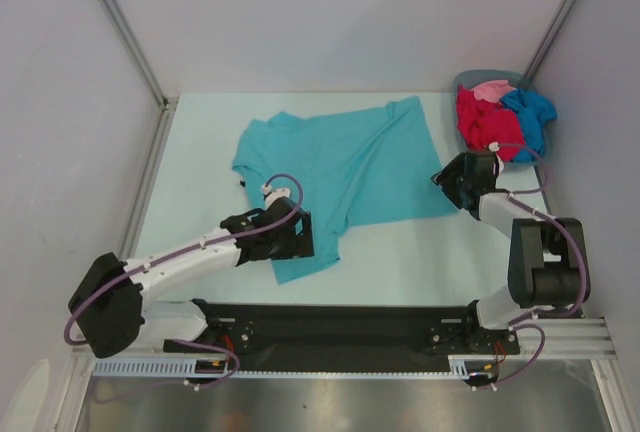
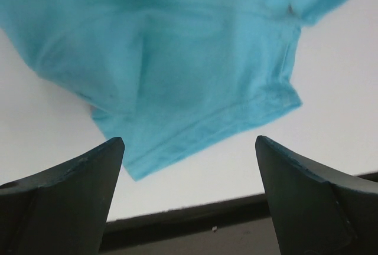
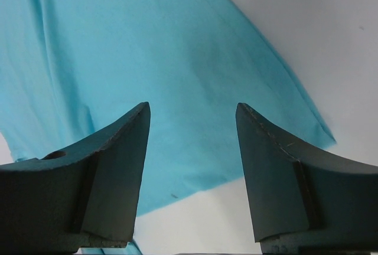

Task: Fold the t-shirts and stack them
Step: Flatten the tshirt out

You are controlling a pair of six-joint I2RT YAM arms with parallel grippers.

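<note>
On bench (image 1: 420, 252): teal t-shirt (image 1: 340, 167) spread out and rumpled, red tee (image 1: 480, 120), pink tee (image 1: 490, 90) and blue tee (image 1: 532, 112) heaped in basket (image 1: 466, 79) at far right; left hand (image 1: 299, 236) gaping wide, empty, over shirt's near-left corner; right hand (image 1: 450, 180) open, gripping nothing, at its right edge.

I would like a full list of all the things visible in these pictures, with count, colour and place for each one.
teal t-shirt: one, teal-turquoise, spread on the middle of the table.
red t-shirt: one, crimson, in the basket.
pink t-shirt: one, pale pink, far side of the basket.
blue t-shirt: one, bright blue, right side of the basket.
basket: one, grey-blue, far right corner.
table: one, pale.
left gripper: one, dark, open, at the teal t-shirt's near hem.
right gripper: one, dark, open, at its right edge.
</note>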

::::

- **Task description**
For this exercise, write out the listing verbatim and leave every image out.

- **Worked solution**
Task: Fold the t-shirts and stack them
Step: Flatten the tshirt out

You are controlling a pair of six-joint I2RT YAM arms with parallel grippers.

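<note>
On bench (image 1: 420, 252): teal t-shirt (image 1: 340, 167) spread out and rumpled, red tee (image 1: 480, 120), pink tee (image 1: 490, 90) and blue tee (image 1: 532, 112) heaped in basket (image 1: 466, 79) at far right; left hand (image 1: 299, 236) gaping wide, empty, over shirt's near-left corner; right hand (image 1: 450, 180) open, gripping nothing, at its right edge.

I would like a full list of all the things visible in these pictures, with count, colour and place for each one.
teal t-shirt: one, teal-turquoise, spread on the middle of the table.
red t-shirt: one, crimson, in the basket.
pink t-shirt: one, pale pink, far side of the basket.
blue t-shirt: one, bright blue, right side of the basket.
basket: one, grey-blue, far right corner.
table: one, pale.
left gripper: one, dark, open, at the teal t-shirt's near hem.
right gripper: one, dark, open, at its right edge.
</note>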

The answer, as written, is complete.